Maar bijna nog interessanter dan dit dilemma is de vraag hoe het komt dat er deze keer zo'n drukte is gemaakt over de beslissing van de regering (staatshoofd en kabinet), terwijl bij de vorige uitvaarten (beide in 1978) de regering zich liet vertegenwoordigen door hetzij de minister van Buitenlandse Zaken (de onlangs overleden Chris van der Klaauw) of haar ambassadeur bij de Heilige Stoel, zonder dat dit hier stof deed opwaaien.

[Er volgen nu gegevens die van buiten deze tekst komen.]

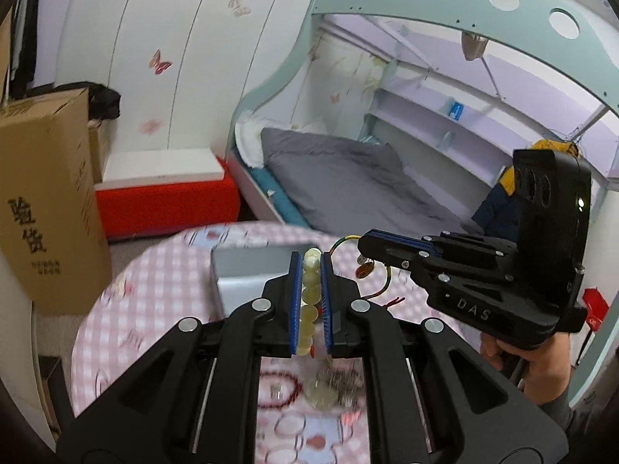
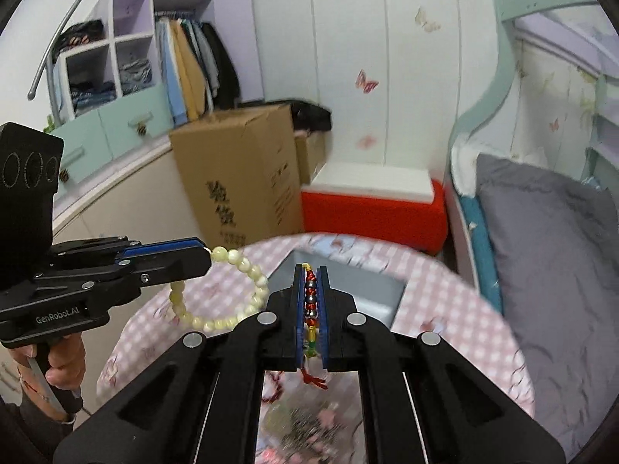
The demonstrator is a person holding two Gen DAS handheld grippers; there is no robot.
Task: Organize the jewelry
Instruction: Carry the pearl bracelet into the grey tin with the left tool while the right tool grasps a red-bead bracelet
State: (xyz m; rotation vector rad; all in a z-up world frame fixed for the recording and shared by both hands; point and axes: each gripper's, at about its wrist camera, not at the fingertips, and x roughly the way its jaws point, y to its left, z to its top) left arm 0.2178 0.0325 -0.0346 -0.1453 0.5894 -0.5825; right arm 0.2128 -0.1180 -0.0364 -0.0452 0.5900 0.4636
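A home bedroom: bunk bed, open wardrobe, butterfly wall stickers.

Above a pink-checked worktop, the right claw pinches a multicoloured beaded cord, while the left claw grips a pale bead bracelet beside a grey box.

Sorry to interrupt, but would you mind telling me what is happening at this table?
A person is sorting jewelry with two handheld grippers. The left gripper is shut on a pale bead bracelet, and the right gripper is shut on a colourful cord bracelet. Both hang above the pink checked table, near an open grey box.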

Het mag waar zijn dat de historische betekenis van de zojuist overleden paus veel groter was dan die van zijn twee voorgangers, maar dat is een zaak waarover de Nederlandse regering niet heeft te beslissen. Bovendien: de meeste Nederlandse rooms-katholieken vinden waarschijnlijk de betekenis van hún voorganger, Johannes XXIII, nóg groter.

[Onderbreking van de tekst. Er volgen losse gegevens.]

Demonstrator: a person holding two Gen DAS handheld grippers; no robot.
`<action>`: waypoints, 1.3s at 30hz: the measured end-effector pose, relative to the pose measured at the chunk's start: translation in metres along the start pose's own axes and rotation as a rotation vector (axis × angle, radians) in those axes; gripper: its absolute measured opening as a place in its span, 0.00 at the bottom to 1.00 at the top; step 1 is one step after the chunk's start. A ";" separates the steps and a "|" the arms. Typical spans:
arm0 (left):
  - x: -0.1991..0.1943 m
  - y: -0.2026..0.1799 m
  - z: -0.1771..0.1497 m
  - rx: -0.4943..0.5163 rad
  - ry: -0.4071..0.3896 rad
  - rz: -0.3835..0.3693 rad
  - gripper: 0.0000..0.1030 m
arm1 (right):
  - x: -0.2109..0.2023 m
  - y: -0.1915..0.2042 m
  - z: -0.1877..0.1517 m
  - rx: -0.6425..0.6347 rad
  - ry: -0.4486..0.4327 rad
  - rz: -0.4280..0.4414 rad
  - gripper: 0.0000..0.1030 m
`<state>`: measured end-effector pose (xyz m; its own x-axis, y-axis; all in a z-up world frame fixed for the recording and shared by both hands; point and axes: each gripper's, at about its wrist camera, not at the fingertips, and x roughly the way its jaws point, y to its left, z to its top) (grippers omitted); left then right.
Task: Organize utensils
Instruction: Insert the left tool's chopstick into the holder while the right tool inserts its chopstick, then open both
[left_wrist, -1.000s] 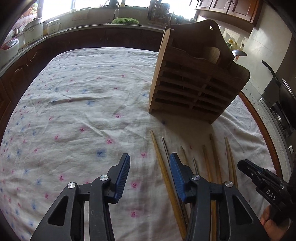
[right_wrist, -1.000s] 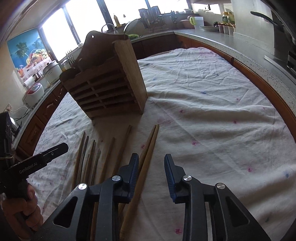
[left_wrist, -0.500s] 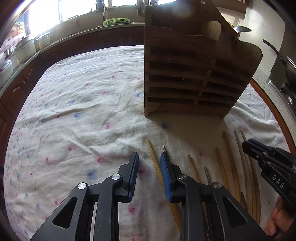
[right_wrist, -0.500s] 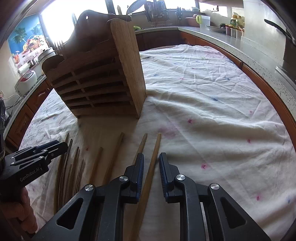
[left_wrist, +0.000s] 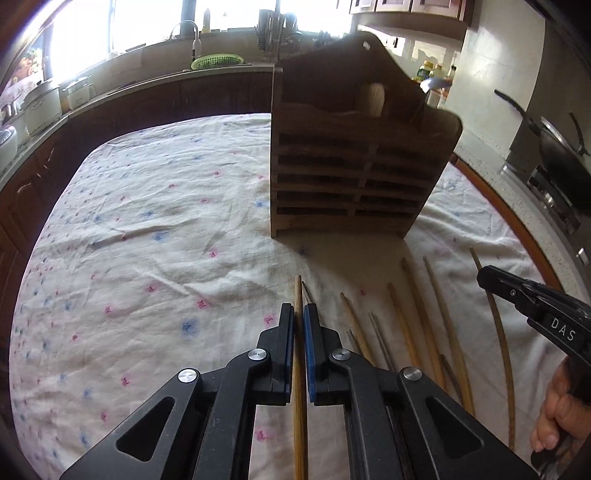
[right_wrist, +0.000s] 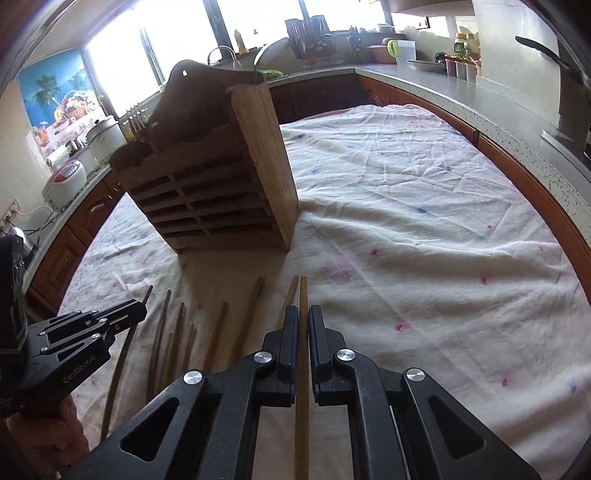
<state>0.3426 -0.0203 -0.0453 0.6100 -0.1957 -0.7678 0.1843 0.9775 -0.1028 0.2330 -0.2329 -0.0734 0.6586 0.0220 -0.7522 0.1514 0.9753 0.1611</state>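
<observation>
Chopsticks: wooden sticks are lying side by side on the cloth-covered bench (left_wrist: 147, 221), in front of the wooden rack, their tips pointing toward it.
Left chopstick (left_wrist: 298, 332): it is sitting between the left gripper (left_wrist: 299, 314) fingers, its tip sticking out past them toward the rack; it is the leftmost stick of the row in the left wrist view.
Left fingers: having just been closing, they are pressing on that stick from both sides.
Right chopstick (right_wrist: 303, 332): it is sitting between the right gripper (right_wrist: 303, 314) fingers, its tip reaching out ahead of them; a second stick (right_wrist: 290, 295) is lying just beside it on its left.
Right fingers: having just been closing, they are clamping that stick.
Loose sticks (left_wrist: 417, 314): the rest are lying on the cloth between the two grippers, some straight, the outer ones curved by the lens.
Wooden rack (left_wrist: 354, 177): it is standing upright on the cloth beyond the stick tips, slatted front facing the grippers, with a round wooden piece showing in its top.
Hands: a hand (left_wrist: 557, 413) is gripping the right gripper's handle at the right edge of the left wrist view.
Surroundings: a kitchen counter with a green basket (left_wrist: 216, 61) is running behind the bench.
</observation>
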 end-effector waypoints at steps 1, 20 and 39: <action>-0.011 0.002 0.000 -0.011 -0.016 -0.012 0.03 | -0.008 0.001 0.001 0.004 -0.012 0.017 0.05; -0.190 0.040 -0.030 -0.097 -0.296 -0.151 0.03 | -0.145 0.028 0.025 -0.025 -0.290 0.145 0.05; -0.190 0.045 -0.016 -0.109 -0.352 -0.164 0.03 | -0.163 0.029 0.036 -0.023 -0.363 0.163 0.05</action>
<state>0.2226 0.0627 0.0861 0.8098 -0.3461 -0.4738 0.2295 0.9300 -0.2871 0.1568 -0.2165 0.0770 0.8909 0.1015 -0.4427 0.0096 0.9703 0.2417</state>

Is het rumoer die de beslissing van 2005 heeft veroorzaakt, hieraan toe te schrijven dat het rooms-katholieke volksdeel meer zelfvertrouwen heeft dan in 1978, toen het de beslissing gelaten over zich heen heeft laten gaan? Nu, in 1978 was dat volksdeel ook al aardig zelfbewust en mondig.
Des te merkwaardiger is het rumoer van vandaag omdat de overleden paus helemaal niet zo populair was bij de Nederlandse gelovigen. Iedereen herinnert zich de kille ontvangst die hem bij hen in 1985 te beurt viel. Nederland was in korte tijd van de trouwste tot de opstandigste kerkprovincie geworden.

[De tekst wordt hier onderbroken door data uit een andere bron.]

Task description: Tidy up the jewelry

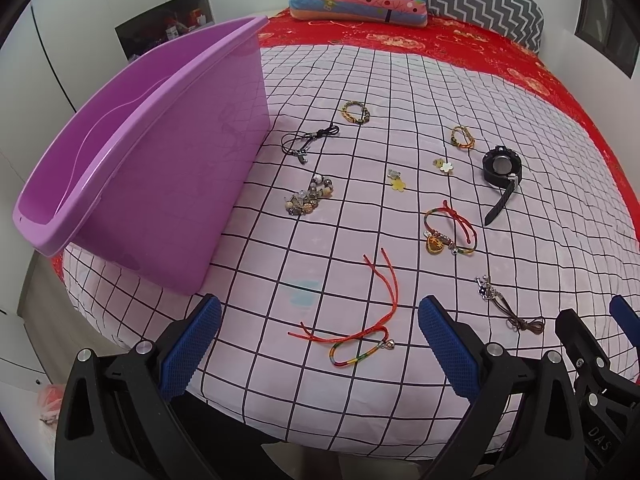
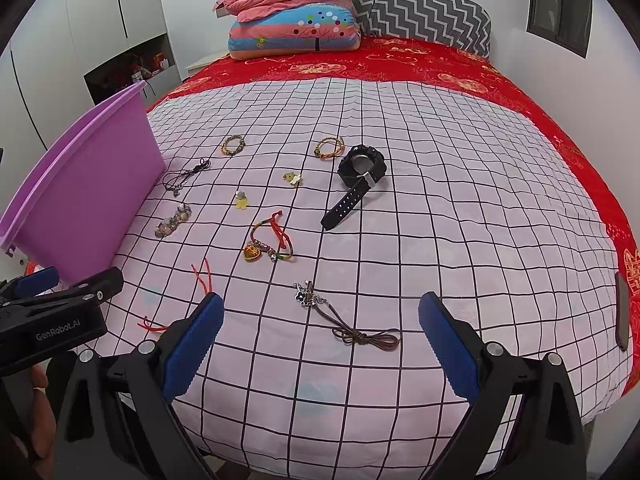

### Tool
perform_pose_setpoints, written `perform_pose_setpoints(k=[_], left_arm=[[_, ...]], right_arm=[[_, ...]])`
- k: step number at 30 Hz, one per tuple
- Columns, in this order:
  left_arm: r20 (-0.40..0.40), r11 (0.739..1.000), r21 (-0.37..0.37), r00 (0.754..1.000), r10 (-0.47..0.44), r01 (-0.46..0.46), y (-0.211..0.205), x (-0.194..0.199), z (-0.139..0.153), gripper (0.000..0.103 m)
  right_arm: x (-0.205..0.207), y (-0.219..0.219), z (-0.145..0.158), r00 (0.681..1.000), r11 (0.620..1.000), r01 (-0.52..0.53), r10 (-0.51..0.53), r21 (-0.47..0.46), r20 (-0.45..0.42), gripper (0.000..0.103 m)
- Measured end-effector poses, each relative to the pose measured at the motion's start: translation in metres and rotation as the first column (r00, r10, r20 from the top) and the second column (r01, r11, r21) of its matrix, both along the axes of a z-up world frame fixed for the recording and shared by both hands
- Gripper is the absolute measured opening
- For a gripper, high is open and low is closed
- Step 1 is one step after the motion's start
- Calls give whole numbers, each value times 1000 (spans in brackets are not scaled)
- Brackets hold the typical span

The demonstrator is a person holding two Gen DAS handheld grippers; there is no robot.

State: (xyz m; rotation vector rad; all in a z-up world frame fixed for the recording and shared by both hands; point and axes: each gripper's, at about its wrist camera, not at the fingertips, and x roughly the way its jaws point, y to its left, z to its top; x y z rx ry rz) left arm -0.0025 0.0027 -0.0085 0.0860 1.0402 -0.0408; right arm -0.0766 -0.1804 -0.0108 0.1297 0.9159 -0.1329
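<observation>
Both claws, left claw and right claw, gape empty; thin red cord bracelet beneath the left claw may slip or snag bedsheet.

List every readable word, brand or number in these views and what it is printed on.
"GenRobot.AI" in pale letters on the black body of the left gripper, seen from the right wrist view.
"DAS", cut off at the frame edge, on the right gripper.
Black watch: face too small to read.
Pillow: patterns only, no text.

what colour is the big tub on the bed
Purple tub, clearest in the left wrist view.
</observation>
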Motion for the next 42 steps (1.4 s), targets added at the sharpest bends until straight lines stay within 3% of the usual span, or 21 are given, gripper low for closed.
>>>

Maar dat is een intern-katholieke controverse. Zodra buitenstaanders zich met de kerk of met haar hoofd gaan bemoeien, ontstaat er een solidariteit - nu rond een ook door Nederlandse rooms-katholieken gekritiseerde paus.
Het doet denken aan wat president Roosevelt eens zei van een Latijns-Amerikaanse dictator: ‘Het kan wel zijn dat hij een boef is, maar hij is onze boef’ of aan het apocriefe (?) graffito uit de oorlog: ‘Rotmoffen, blijf met je rotpoten van onze rotjoden af!’
Als koningin Wilhelmina zo'n beslissing zou hebben genomen als haar kleindochter deed, zou dit aan antipapistische gevoelens kunnen zijn toegeschreven (hoewel die in de Londense ballingschap sterk afgenomen zijn: haar eerste naoorlogse secretaresse was rooms-katholiek). Of Juliana in 1978 een belangrijke stem heeft gehad in het besluit niet naar Rome te gaan, is onbekend. Zij was sterk oecumenisch gezind, maar ook wars van alle pronk en praal, zoals die zich vorige week in Rome weer uitbundig tentoonstelde.
Haar dochter is weliswaar weer meer op traditie gesteld, maar van antipapisme kan zij toch niet beticht worden. Per slot van rekening heeft zij toegestemd in het huwelijk van haar zoon en troonopvolger met een rooms-katholieke. En bij de afscheidsdienst voor prins Claus was niet een dominee, maar de gewezen priester Huub Oosterhuis, wiens roomse herkomst speurbaar was in zijn preek, de belangrijkste spreker.
Maar wat ook de motieven van de beslissing mogen zijn geweest, gebleken is dat de kloof tussen rooms-katholieken en anderen in Nederland toch niet helemaal verdwenen is. Of het CDA, dat rooms-katholieken en protestanten verenigt, daar gevolgen van zal komen te voelen? Minister-president Balkenende moet ook met die mogelijkheid rekening hebben gehouden? Of niet?
Intellectueel gesproken, mag zo'n controverse verwelkomd worden, want zonder tegenstellingen geen discussie, ja geen democratie. Maar een bewindsman, ook een staatshoofd, heeft er meer belang bij ‘de boel bij elkaar te houden’. In dit licht verwondert de beslissing waarvoor Balkenende verantwoordelijk is.
Wie weet oefent paus Jan Paul II na zijn dood meer invloed op de gang van zaken in Nederland uit dan hij tijdens zijn leven deed.